# Small satellite or bookshelf recommendation



## Anthony (Oct 5, 2006)

Hi guys,
It's been a while. Haven't done much with the gear or speaker building in the last few years. Kids, day job, and larger home improvement projects (deck, bathrooms, mudroom, kitchen) took care of that.

Our great room has some DIY single driver speakers I built a long time ago. I like them, but need a center channel speaker, and could use more punch. I'm finding dialogue to be a bit muddy on them.
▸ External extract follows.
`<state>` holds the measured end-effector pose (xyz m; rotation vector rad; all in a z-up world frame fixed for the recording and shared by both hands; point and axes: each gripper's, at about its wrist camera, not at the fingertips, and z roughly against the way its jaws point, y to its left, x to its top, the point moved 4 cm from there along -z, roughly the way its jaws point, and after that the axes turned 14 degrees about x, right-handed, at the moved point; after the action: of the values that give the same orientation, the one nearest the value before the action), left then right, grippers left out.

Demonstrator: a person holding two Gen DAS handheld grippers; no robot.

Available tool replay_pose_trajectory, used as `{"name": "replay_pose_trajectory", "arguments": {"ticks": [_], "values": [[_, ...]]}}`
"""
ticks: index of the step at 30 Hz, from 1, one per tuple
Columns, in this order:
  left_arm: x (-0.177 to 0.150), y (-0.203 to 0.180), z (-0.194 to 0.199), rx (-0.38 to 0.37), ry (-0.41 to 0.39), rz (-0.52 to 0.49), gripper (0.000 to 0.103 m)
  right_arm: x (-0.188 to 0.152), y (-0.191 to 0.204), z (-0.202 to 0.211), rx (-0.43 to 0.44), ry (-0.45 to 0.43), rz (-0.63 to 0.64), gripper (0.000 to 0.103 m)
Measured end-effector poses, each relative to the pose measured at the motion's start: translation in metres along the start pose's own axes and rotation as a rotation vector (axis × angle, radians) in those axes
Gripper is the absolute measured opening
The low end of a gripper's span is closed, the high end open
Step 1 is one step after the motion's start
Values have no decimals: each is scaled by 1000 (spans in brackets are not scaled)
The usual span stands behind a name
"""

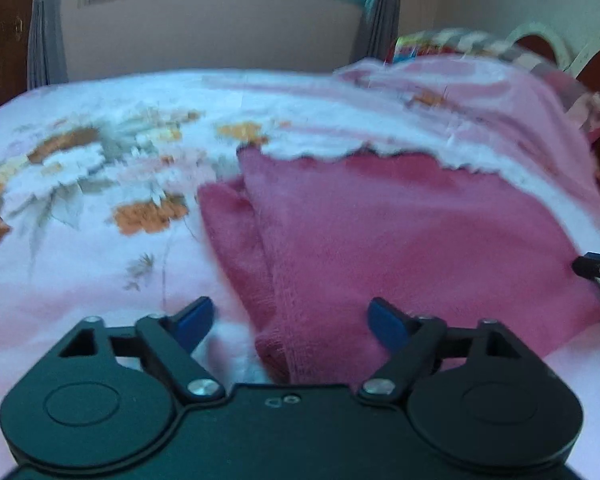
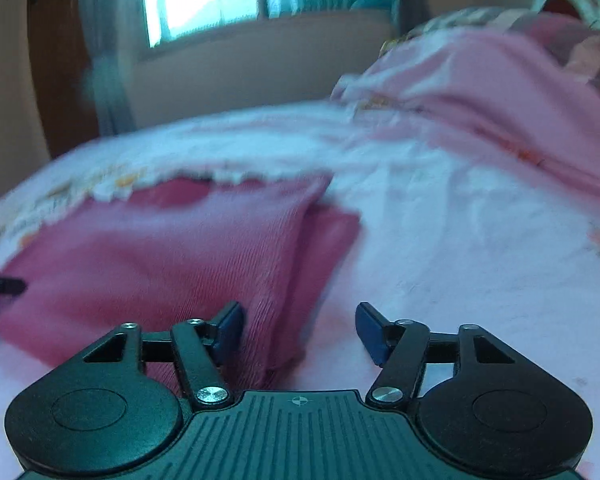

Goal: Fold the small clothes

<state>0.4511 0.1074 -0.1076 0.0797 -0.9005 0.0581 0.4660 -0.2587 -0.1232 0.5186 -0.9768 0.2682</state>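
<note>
Your magenta knit garment (image 1: 400, 232) lies flat on the bed, folded, with a white scalloped trim (image 1: 364, 152) along its far edge; in the left wrist view a folded flap, perhaps a sleeve (image 1: 236, 236), shows at its left side, and in the right wrist view a second layer (image 2: 332, 236) peeks out at its right side; both views are smeared by blur, so finer detail of the fabric is hard to read.

Your left tool (image 1: 290, 322) hangs just over the garment's near left corner with its blue pads (image 1: 386, 324) spread wide; the cloth lies below the gap and neither pad presses on it; nothing is pinched. Your right tool (image 2: 300, 330) sits over the near right corner, its jaws also apart; the left pad (image 2: 230, 330) is over the garment's edge and the right pad is over bare bedding; it grips nothing. Each tool's tip shows at the edge of the other's view.

Under the garment is a floral bedspread (image 1: 80, 184), white and pink with daisies and orange blooms; a rumpled pink blanket (image 2: 492, 92) is heaped at the far right; beyond the bed you have a window (image 2: 204, 0) with grey curtains (image 1: 46, 28) and a dark wooden door (image 1: 0, 28) at the left.
</note>
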Motion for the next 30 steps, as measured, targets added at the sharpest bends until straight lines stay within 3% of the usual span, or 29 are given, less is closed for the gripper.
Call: {"name": "replay_pose_trajectory", "arguments": {"ticks": [2,4,6,11,14,20,23,24,25,30], "values": [[-9,1,3,-13,17,3,85,-1,0,10,42,-28,-40,54],[-22,4,-9,-36,45,13,91,-15,-7,-2,68,48,-98,55],[-19,8,-9,-49,49,48,90,-13,-15,-4,85,44,-160,55],[-16,14,2,-97,48,96,89,1,-1,23,79,-30,-112,55],[-15,29,-4,-172,65,221,88,5,4,39,91,-105,-106,55],[-1,59,-47,-377,122,455,82,-1,-4,44,94,-149,-132,55],[6,69,-67,-447,161,504,60,-5,-16,45,106,-161,-166,55],[7,72,-76,-459,177,514,39,-6,-18,46,111,-171,-178,55],[6,73,-83,-459,195,516,29,-8,-21,47,115,-179,-194,55],[7,68,-102,-548,205,554,27,-15,-26,43,120,-174,-213,55]]}}
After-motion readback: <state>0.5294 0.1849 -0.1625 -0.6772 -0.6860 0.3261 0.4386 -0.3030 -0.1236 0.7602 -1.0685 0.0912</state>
It's casual watching/listening so I'm not looking for $1k speakers, just some small bookshelf I can mount on wall (with coordinating center channel). 

For reference, I've been seriously considering:
B&W M-1 pair (but no center channel available with those)
Gallo A'Diva's (the round speakers)
Martin Logan Motion 2i and 6i speakers

Amp has a 6 Ohm minimum load. Overall, I'm looking at 5" wide max (same tall for the CC speaker).
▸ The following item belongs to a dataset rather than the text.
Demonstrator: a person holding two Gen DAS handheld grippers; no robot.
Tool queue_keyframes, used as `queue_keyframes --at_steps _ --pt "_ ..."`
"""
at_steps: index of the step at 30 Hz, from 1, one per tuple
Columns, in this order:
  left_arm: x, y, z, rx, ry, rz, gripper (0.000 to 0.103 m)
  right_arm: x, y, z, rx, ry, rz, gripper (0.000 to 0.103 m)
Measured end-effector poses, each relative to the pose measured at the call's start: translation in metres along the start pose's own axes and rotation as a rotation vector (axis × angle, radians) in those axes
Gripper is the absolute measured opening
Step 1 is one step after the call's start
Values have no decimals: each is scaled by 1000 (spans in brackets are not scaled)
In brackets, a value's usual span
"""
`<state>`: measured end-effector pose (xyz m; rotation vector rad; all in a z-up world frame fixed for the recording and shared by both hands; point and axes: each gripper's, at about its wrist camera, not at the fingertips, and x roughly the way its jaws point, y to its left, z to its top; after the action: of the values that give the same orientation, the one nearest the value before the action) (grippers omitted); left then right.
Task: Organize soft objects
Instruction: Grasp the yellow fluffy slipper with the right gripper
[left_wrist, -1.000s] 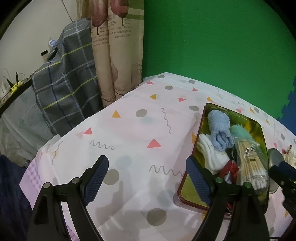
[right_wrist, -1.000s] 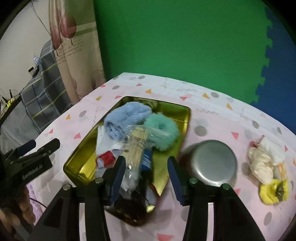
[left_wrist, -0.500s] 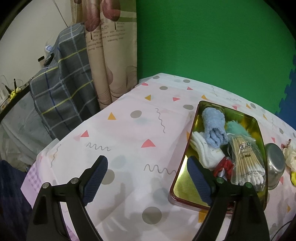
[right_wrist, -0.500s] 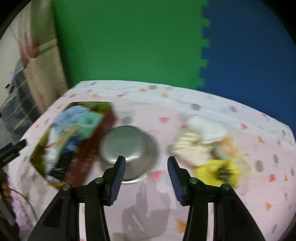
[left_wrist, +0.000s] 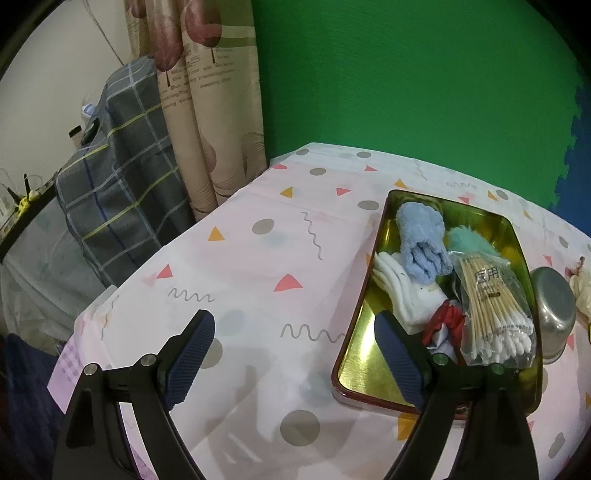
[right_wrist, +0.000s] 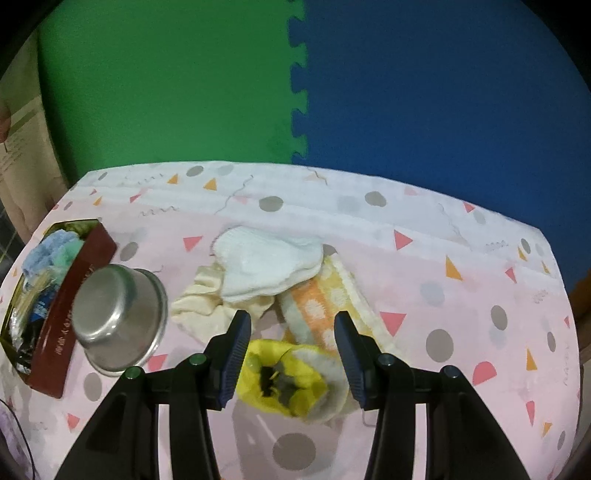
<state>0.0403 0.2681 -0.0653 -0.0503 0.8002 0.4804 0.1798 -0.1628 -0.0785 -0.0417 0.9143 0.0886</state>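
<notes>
Soft pile: a white cloth (right_wrist: 269, 262), a cream cloth (right_wrist: 201, 304), an orange-and-yellow towel (right_wrist: 325, 306) and a yellow fuzzy piece (right_wrist: 288, 380) lay bunched together on the tabletop (right_wrist: 424, 266), near its middle and toward the near edge in the right wrist view.
Tin tray: a gold-lined tray (left_wrist: 369, 373) with dark red outer walls sat toward the tabletop's left edge; it held a rolled blue towel (left_wrist: 423, 240), a mint fluffy piece (left_wrist: 469, 240), a white sock (left_wrist: 402, 291), a red scrap (left_wrist: 445, 317) and a bag of cotton swabs (left_wrist: 495, 306).
Metal bowl: an upturned steel bowl (right_wrist: 118, 317) stood between the tray and the soft pile, just beside the tray's red wall.
Right gripper (right_wrist: 291, 336): was held low over the pile, pointing across the tabletop toward the foam wall; jaws moderately spread, holding nothing, with the yellow fuzzy piece framed between them; whether they touched it could not be told.
Left gripper (left_wrist: 295, 343): hung above the tabletop's near left part, angled down; jaws spread wide, gripping nothing, the right finger (left_wrist: 395, 350) seen over the tray's near corner.
Surroundings: a green and blue foam wall (right_wrist: 221, 92) stood behind, with a patterned curtain (left_wrist: 207, 110) and a plaid cloth (left_wrist: 122, 177) past the left edge.
</notes>
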Motion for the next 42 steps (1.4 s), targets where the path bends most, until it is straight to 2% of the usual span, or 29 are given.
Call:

I've been out of the game so long, I don't even know who's still playing 

Thanks,
Anthony


----------



## theJman (Mar 3, 2012)

Anthony said:


> Our great room has some DIY single driver speakers I built a long time ago. I like them, but need a center channel speaker, and could use more punch. I'm finding dialogue to be a bit muddy on them. It's casual watching/listening so I'm not looking for $1k speakers, just some small bookshelf I can mount on wall (with coordinating center channel).
> 
> For reference, I've been seriously considering:
> B&W M-1 pair (but no center channel available with those)
> ...


Small speakers will sound small, so depending upon how large your room is and how far away you'll be sitting from them you may still have dialog issues. Also, speakers mounted to a wall tend to struggle in the SQ department. Designers/engineers expend considerable effort to minimized the size of the front baffle in an attempt to smooth the sound waves. Mounting speakers to a wall turns that entire surface into a front panel, the exact opposite of what you really want to do.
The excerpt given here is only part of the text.